A more meaningful step, he added, would be for the federal government to cover IVF for all government employees and the military, to “model what good, responsible employers do.”
Meanwhile, the proposed rule will sit two months for public comment and could be changed before it is finalized.
“The first thing I would say, especially to patients, is fertility treatments are time sensitive. Do not delay your treatment thinking there’s going to be a benefit from this policy anytime soon,” Tipton said.
Discounted fertility drugs
Last week’s Oval Office event was another opportunity for Trump to highlight TrumpRx, his initiative to lower prescription drug costs through deals struck with pharmaceutical companies.
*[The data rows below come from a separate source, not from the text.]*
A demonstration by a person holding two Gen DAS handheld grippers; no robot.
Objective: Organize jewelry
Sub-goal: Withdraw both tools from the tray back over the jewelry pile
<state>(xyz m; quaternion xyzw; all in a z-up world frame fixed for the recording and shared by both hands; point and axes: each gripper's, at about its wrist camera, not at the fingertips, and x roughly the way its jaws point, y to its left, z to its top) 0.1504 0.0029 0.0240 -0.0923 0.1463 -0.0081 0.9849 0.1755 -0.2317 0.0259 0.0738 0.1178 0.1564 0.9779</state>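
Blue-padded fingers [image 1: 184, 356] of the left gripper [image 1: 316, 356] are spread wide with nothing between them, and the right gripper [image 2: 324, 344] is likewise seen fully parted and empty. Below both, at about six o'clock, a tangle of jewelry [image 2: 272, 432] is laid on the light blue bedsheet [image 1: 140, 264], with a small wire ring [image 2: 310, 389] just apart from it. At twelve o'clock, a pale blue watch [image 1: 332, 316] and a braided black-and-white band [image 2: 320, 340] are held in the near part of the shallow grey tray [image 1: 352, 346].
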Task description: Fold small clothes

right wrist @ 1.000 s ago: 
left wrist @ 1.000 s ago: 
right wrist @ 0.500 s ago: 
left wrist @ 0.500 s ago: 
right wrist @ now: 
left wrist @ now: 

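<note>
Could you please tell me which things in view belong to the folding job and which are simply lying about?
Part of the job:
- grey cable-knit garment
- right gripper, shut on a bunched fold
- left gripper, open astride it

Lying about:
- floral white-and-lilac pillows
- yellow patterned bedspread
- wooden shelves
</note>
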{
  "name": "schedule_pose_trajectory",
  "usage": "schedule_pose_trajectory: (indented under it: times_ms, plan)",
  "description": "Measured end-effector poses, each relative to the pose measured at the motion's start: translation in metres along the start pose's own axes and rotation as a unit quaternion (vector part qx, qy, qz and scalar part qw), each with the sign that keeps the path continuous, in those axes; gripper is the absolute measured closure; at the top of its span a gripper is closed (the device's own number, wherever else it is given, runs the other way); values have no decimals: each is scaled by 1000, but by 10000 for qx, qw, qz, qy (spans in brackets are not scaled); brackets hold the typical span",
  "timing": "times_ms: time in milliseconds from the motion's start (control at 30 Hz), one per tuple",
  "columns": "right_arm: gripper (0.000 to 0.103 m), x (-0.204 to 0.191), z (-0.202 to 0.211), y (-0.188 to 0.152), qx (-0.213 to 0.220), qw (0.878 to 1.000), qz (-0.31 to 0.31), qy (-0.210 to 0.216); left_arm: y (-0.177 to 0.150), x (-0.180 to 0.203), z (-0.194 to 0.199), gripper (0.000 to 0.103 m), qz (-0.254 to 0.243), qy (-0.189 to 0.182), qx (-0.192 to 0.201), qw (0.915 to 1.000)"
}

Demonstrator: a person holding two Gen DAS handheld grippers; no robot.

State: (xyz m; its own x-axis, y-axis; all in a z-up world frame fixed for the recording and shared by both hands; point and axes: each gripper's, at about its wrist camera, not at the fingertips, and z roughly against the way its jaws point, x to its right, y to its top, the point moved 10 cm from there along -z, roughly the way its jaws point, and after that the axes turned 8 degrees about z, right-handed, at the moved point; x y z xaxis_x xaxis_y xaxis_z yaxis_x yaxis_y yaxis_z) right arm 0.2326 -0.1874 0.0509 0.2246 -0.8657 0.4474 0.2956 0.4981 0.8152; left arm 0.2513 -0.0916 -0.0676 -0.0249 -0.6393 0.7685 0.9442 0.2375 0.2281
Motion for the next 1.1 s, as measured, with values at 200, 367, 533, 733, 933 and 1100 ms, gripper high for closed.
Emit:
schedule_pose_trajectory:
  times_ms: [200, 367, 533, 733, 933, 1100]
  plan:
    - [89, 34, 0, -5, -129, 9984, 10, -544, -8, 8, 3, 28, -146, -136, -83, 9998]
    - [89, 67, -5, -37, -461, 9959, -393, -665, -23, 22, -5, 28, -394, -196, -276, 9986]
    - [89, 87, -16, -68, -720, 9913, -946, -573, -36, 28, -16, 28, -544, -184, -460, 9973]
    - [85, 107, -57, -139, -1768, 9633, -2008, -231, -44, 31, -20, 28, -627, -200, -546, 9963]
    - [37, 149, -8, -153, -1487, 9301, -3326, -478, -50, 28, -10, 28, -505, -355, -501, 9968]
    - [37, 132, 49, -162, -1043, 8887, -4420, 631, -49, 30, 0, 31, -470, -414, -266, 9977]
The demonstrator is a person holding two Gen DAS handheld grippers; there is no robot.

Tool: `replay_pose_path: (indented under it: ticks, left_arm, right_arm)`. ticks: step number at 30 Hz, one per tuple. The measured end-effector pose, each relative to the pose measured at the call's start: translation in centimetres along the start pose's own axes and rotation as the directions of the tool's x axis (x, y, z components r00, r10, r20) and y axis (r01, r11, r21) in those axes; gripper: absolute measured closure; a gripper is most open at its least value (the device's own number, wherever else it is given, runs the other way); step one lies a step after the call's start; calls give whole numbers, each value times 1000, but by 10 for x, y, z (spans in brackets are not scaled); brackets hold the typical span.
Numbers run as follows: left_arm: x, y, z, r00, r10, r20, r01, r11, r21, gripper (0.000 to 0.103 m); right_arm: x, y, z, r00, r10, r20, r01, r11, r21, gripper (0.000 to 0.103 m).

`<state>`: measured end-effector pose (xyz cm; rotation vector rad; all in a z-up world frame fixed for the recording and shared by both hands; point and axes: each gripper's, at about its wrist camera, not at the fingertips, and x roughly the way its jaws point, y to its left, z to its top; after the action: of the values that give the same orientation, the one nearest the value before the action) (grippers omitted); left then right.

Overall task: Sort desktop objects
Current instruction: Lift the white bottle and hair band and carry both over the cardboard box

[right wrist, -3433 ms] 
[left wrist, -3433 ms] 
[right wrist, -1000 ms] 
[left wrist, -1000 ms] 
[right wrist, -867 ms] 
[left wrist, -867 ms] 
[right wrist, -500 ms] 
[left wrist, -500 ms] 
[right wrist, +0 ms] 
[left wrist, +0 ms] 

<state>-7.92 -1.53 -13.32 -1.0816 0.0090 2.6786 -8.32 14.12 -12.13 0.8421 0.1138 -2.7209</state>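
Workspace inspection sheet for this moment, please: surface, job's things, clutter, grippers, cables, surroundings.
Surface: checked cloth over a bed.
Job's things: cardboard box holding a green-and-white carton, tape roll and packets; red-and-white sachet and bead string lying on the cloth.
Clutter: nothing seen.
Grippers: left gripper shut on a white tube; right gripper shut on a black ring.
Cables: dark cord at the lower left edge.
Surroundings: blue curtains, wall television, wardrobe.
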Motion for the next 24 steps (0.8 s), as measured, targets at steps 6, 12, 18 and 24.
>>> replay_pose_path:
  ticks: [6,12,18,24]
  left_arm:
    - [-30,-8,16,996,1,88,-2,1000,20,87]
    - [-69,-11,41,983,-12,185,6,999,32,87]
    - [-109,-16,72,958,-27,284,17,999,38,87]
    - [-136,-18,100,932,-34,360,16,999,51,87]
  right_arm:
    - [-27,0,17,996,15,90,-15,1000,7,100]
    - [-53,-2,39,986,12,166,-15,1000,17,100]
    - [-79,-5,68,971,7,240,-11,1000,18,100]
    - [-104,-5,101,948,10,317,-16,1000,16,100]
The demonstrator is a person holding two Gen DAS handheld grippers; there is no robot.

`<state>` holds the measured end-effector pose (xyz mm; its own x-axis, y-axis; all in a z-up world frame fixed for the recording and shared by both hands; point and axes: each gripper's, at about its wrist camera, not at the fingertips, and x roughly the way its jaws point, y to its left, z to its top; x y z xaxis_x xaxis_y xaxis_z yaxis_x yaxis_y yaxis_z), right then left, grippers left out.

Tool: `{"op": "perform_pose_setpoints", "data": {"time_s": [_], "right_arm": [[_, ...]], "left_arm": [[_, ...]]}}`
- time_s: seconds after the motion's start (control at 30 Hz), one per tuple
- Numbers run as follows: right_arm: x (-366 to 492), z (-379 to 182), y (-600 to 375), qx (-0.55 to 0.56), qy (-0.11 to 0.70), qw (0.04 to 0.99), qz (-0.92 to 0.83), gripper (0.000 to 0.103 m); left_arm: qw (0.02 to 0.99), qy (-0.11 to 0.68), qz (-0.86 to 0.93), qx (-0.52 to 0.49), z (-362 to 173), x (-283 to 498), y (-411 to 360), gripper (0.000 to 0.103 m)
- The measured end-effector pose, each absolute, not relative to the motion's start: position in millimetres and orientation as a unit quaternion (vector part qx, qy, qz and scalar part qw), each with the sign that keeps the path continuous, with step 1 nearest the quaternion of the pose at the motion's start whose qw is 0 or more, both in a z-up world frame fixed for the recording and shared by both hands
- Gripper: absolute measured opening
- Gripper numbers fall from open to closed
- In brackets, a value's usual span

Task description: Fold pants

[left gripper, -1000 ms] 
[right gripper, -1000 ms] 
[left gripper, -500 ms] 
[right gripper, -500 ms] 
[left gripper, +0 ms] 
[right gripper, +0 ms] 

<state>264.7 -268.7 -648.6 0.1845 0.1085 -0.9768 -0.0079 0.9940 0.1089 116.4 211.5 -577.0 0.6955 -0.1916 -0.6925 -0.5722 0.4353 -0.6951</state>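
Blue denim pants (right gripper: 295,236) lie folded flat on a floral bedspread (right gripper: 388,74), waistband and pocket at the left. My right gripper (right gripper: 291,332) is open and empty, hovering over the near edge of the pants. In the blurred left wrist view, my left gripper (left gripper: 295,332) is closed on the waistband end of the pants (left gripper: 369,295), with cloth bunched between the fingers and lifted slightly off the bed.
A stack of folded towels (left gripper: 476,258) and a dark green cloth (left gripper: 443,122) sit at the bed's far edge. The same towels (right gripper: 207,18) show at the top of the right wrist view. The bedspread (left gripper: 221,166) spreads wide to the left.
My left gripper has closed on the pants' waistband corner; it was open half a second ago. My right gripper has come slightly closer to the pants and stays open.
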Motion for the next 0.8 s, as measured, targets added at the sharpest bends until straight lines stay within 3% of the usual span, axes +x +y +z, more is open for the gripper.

One of those deals, announced last October, was with EMD Serono to provide three commonly used IVF drugs at a heavily discounted rate for those who pay cash.
The administration’s efforts and TrumpRx have helped more than 19,000 American patients access IVF therapies, the company said in a statement last week. The majority of sales were for Gonal-F, a fertility drug with a list price that tops $900. It is listed on TrumpRx for $168.
Patient savings from the discounted price will “soon” surpass $100 million, the representative said.
Medications make up a sizeable share of the cost of IVF, so the TrumpRx discount can be significant for some women, Melfi said.
“The prescription drug reduction is an important step forward,” she said. “It does increase access, but it isn’t the full piece of the affordability pie that we really want to make sure that every patient can have access to.”